**Material for the task**

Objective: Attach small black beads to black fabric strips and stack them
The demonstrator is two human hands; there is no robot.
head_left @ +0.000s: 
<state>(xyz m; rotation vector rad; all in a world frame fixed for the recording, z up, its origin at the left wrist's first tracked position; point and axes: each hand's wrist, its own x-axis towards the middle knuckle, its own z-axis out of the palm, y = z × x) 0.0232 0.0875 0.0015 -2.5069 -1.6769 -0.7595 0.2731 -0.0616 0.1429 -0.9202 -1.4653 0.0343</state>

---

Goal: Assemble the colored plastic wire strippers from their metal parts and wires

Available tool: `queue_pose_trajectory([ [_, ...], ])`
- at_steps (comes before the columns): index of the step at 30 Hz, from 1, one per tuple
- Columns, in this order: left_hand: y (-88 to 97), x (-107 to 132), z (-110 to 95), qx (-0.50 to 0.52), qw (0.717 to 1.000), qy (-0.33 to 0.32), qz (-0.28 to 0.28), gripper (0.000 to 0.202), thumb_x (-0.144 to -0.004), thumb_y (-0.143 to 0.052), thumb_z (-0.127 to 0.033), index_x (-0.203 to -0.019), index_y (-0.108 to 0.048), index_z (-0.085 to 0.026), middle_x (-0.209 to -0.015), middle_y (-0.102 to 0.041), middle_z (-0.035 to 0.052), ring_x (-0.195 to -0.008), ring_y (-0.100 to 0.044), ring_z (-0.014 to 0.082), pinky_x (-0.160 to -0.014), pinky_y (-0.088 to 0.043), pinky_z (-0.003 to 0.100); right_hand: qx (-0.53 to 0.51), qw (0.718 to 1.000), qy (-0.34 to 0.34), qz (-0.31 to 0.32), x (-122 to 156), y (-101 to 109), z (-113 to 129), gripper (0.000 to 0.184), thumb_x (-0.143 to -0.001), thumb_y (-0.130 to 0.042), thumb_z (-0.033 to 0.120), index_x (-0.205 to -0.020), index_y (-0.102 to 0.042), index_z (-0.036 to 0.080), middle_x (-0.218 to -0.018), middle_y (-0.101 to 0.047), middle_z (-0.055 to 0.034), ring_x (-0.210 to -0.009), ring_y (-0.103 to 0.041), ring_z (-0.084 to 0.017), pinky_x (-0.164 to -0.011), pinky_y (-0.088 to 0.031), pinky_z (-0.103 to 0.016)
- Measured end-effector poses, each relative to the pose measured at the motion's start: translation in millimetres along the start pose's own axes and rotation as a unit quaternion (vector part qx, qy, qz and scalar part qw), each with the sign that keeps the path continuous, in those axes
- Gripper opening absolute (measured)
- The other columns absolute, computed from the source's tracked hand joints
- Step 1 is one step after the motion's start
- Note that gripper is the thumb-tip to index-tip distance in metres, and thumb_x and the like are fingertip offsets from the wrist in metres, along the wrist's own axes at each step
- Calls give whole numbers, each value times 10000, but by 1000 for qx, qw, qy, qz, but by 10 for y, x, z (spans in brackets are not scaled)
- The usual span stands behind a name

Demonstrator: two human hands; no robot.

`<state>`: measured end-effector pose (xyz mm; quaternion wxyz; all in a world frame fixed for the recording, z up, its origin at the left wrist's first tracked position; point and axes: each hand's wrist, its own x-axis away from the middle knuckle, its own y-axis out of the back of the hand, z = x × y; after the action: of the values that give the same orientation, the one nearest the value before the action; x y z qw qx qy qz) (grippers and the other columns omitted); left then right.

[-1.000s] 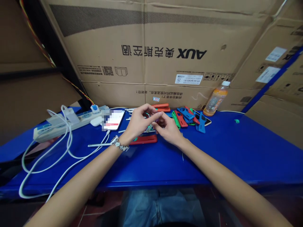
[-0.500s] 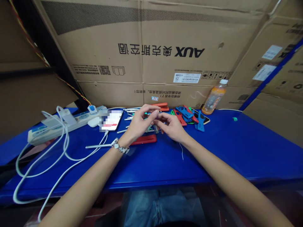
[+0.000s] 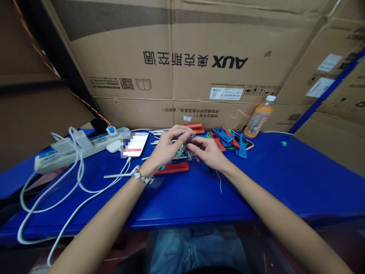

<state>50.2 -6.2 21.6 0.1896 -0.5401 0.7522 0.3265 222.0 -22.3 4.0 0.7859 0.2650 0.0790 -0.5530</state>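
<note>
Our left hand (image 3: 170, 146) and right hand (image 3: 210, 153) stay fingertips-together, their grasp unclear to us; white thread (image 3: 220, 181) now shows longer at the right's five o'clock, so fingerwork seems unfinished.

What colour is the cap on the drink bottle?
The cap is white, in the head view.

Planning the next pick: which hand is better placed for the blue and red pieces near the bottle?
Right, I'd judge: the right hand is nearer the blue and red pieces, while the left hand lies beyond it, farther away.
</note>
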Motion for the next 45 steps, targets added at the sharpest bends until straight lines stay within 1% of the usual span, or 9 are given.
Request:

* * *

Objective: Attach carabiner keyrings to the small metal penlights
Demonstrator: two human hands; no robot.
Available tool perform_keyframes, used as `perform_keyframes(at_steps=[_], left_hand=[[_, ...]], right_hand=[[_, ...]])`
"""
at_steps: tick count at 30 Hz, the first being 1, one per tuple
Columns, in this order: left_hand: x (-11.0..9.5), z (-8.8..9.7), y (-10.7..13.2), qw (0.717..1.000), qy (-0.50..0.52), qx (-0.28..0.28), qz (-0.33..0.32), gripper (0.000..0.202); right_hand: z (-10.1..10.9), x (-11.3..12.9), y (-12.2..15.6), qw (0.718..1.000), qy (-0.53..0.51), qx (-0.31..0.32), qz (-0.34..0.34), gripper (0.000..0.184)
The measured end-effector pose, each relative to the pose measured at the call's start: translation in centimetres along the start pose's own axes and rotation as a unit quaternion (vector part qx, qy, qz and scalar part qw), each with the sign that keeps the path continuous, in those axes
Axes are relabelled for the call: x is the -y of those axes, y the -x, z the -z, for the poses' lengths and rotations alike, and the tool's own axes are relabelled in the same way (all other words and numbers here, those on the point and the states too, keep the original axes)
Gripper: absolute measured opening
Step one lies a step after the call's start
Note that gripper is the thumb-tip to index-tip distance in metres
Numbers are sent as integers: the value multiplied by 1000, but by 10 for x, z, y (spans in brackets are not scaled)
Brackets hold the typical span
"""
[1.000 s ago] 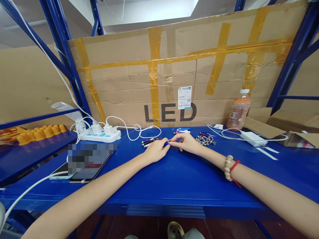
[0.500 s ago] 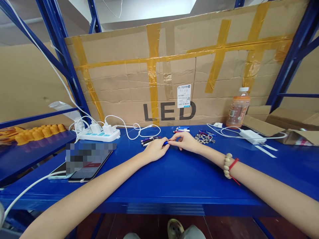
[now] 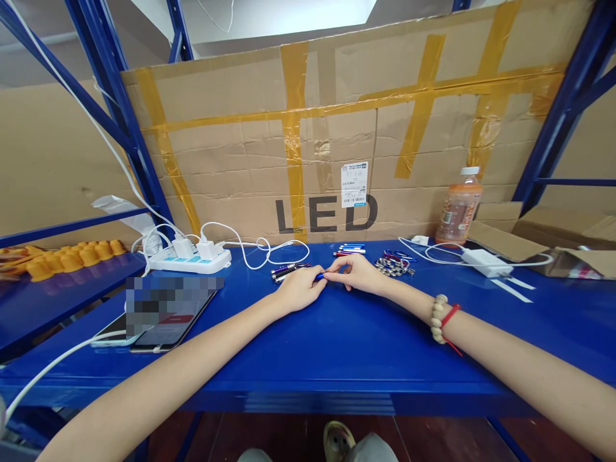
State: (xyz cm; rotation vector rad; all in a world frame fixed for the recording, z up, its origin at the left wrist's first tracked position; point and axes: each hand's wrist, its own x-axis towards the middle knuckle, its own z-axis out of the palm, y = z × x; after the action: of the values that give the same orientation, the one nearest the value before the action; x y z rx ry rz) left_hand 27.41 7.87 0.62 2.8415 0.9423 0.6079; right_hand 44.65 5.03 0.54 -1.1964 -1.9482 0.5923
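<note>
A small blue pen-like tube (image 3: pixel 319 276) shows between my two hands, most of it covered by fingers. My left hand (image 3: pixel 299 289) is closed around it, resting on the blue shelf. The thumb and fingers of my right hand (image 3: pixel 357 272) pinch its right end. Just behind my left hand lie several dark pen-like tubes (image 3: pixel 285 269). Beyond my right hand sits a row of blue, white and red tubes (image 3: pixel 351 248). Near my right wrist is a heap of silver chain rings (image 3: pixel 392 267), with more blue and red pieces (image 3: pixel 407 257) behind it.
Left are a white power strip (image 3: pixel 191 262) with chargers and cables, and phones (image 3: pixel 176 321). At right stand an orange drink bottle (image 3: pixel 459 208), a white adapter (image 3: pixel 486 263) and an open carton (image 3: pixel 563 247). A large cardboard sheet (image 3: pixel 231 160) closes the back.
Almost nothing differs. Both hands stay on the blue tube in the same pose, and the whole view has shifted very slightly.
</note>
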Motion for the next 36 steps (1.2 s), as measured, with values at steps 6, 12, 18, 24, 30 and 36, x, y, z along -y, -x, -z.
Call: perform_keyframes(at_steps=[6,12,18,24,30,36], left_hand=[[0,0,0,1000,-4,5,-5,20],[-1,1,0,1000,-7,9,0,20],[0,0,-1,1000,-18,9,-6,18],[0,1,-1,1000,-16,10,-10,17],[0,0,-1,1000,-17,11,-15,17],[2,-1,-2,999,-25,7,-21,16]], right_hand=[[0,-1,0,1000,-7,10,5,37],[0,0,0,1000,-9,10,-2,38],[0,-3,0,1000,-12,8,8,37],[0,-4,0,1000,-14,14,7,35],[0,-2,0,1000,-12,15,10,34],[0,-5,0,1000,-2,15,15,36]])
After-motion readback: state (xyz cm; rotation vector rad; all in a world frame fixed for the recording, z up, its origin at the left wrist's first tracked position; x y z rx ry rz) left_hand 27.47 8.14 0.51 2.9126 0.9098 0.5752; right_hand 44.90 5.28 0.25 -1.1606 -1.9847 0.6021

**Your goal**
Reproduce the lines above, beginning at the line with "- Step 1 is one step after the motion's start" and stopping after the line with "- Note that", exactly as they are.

**Reply**
- Step 1 is one step after the motion's start
- Note that gripper is the thumb-tip to index-tip distance in metres, and thumb_x and the like are fingertip offsets from the wrist in metres, along the wrist's own axes at each step

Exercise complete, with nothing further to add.